[What you are asked to do]
Reproduce the whole listing that follows, character for character, and drop the images.

[The data]
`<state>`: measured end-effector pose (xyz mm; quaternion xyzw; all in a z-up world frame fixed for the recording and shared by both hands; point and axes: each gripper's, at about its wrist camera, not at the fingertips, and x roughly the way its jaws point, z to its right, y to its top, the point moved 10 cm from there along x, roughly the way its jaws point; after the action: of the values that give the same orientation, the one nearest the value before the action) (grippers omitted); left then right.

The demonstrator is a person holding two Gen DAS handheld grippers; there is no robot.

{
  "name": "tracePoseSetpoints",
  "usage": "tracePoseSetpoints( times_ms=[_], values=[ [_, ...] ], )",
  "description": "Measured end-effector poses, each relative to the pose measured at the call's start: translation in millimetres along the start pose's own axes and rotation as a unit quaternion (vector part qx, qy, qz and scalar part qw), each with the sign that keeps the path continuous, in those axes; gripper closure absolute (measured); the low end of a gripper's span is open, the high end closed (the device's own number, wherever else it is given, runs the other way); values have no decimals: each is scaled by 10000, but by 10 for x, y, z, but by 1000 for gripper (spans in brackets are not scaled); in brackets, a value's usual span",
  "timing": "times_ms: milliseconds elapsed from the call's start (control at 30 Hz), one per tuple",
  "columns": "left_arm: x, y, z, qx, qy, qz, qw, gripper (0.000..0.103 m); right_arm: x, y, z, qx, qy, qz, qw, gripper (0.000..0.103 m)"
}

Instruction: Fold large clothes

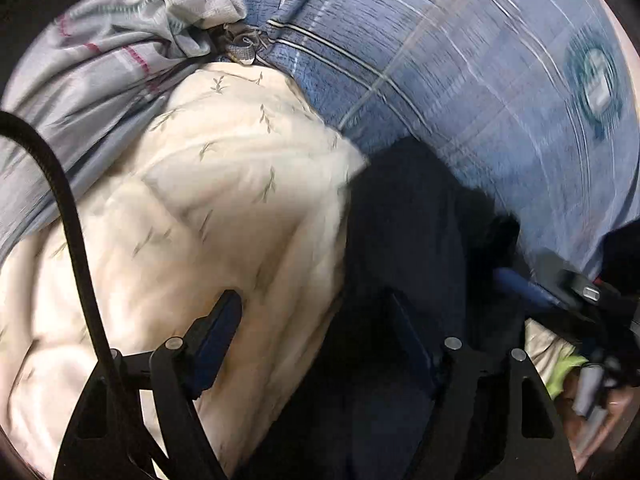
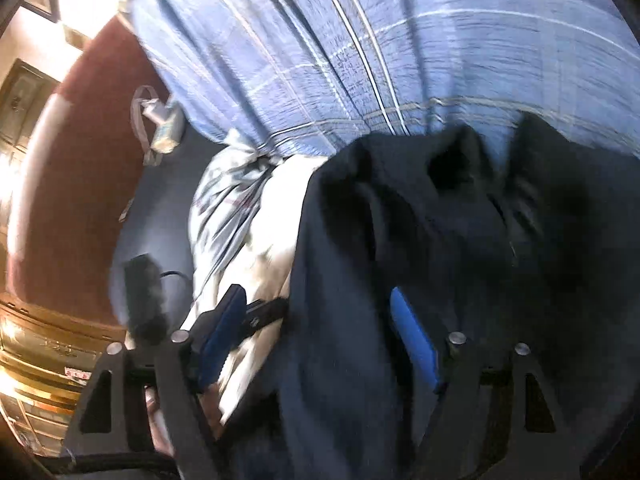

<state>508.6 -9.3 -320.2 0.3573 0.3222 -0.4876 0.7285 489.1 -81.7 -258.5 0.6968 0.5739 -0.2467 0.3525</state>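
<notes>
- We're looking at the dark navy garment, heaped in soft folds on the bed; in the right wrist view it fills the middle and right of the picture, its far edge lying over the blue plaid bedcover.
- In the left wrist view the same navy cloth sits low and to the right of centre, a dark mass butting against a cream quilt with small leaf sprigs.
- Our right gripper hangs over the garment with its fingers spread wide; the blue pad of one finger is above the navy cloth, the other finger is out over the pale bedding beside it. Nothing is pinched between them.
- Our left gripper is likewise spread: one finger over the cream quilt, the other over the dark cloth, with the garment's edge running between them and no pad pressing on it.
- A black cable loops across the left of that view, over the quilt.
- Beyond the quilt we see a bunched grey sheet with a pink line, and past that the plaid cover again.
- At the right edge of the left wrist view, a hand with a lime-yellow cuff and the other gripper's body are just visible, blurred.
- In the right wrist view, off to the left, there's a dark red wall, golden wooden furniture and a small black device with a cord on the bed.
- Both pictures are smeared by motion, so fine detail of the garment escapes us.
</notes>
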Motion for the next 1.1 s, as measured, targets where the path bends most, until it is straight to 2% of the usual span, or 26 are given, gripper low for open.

[Written response]
`<state>`: measured end-effector pose (xyz mm; quaternion xyzw; all in a z-up world frame fixed for the recording and shared by both hands; point and axes: each gripper's, at about its wrist camera, not at the fingertips, and x roughly the way its jaws point, z to its right, y to its top, the point moved 10 cm from there along x, roughly the way its jaws point; after the action: of the values that give the same orientation, the one nearest the value before the action) (grippers omitted); left then right.

The demonstrator is a person holding two Gen DAS handheld grippers; there is no robot.

{
  "name": "tracePoseSetpoints",
  "usage": "tracePoseSetpoints( times_ms=[_], values=[ [_, ...] ], )",
  "description": "Measured end-effector poses, each relative to the pose measured at the call's start: translation in millimetres along the start pose's own axes and rotation as a unit quaternion (vector part qx, qy, qz and scalar part qw), each with the sign that keeps the path continuous, in those axes; gripper closure absolute (measured); the low end of a gripper's span is open, the high end closed (the device's own number, wherever else it is given, runs the other way); values have no decimals: each is scaled by 10000, but by 10 for x, y, z, but by 1000 for gripper (spans in brackets are not scaled); in brackets, a value's usual span",
  "timing": "times_ms: milliseconds elapsed from the call's start (control at 30 Hz), one per tuple",
  "columns": "left_arm: x, y, z, qx, qy, qz, qw, gripper (0.000..0.103 m); right_arm: x, y, z, qx, qy, qz, qw, gripper (0.000..0.103 m)"
}

Instruction: Fold large clothes


<state>508.6 -9.3 -320.2 0.3573 0.3222 -0.4876 0.7285 489.1 -81.7 -258.5 0.6968 0.5739 -0.2467 0.3525</state>
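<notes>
- We're looking at the dark navy garment, heaped in soft folds on the bed; in the right wrist view it fills the middle and right of the picture, its far edge lying over the blue plaid bedcover.
- In the left wrist view the same navy cloth sits low and to the right of centre, a dark mass butting against a cream quilt with small leaf sprigs.
- Our right gripper hangs over the garment with its fingers spread wide; the blue pad of one finger is above the navy cloth, the other finger is out over the pale bedding beside it. Nothing is pinched between them.
- Our left gripper is likewise spread: one finger over the cream quilt, the other over the dark cloth, with the garment's edge running between them and no pad pressing on it.
- A black cable loops across the left of that view, over the quilt.
- Beyond the quilt we see a bunched grey sheet with a pink line, and past that the plaid cover again.
- At the right edge of the left wrist view, a hand with a lime-yellow cuff and the other gripper's body are just visible, blurred.
- In the right wrist view, off to the left, there's a dark red wall, golden wooden furniture and a small black device with a cord on the bed.
- Both pictures are smeared by motion, so fine detail of the garment escapes us.
</notes>
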Motion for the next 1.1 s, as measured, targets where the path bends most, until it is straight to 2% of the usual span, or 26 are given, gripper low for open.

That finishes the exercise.